*** Opening DATA BLOCK ***

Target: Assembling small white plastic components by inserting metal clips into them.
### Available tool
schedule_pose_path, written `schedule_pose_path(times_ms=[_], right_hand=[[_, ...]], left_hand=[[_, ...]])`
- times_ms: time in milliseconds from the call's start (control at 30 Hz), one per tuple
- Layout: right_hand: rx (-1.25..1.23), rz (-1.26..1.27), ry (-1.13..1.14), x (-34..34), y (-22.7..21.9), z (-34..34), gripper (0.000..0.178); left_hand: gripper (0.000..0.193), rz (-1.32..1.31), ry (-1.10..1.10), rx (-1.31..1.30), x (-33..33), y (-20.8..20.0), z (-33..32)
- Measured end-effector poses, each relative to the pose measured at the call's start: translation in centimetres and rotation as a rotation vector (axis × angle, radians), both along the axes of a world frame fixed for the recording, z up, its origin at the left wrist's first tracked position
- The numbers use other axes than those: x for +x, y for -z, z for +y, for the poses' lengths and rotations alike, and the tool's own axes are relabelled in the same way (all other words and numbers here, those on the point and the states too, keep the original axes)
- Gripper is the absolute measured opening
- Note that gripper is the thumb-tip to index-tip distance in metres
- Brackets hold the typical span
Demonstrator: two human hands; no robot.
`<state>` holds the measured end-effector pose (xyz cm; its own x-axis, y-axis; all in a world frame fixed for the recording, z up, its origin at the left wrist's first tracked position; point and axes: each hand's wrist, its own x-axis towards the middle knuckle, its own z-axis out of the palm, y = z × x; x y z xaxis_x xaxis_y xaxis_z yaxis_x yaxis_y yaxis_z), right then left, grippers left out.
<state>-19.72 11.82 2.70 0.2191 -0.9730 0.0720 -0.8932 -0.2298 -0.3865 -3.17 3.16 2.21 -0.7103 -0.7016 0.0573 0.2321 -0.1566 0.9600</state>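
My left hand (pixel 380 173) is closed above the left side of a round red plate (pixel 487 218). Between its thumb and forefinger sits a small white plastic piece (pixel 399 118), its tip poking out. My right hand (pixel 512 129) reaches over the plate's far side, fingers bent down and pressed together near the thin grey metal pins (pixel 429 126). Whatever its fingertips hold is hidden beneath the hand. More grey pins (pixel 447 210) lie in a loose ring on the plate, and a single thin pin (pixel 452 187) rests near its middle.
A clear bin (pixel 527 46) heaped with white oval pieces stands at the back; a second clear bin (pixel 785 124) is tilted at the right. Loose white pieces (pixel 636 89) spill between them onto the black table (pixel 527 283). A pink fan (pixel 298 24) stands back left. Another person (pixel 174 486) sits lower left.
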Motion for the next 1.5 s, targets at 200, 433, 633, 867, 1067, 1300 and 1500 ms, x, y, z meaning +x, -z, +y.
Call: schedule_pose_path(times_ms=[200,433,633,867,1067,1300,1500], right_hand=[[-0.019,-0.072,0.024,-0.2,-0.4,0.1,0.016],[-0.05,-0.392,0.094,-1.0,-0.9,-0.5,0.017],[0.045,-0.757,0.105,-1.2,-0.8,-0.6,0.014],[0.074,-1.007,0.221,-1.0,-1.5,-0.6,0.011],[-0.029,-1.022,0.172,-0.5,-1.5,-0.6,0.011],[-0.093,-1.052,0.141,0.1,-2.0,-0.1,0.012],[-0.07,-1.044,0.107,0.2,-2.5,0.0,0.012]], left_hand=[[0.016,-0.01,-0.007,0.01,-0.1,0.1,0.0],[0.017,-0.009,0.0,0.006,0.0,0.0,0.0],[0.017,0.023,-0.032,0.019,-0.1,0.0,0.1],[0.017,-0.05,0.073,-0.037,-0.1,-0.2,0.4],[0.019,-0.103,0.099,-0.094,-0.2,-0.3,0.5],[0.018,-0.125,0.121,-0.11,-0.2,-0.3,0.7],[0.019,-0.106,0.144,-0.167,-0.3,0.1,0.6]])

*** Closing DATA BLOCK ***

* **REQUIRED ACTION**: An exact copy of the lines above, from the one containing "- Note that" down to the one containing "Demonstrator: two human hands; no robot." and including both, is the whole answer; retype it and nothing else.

* **TASK ANSWER**:
- Note that gripper is the thumb-tip to index-tip distance in metres
- Brackets hold the typical span
Demonstrator: two human hands; no robot.

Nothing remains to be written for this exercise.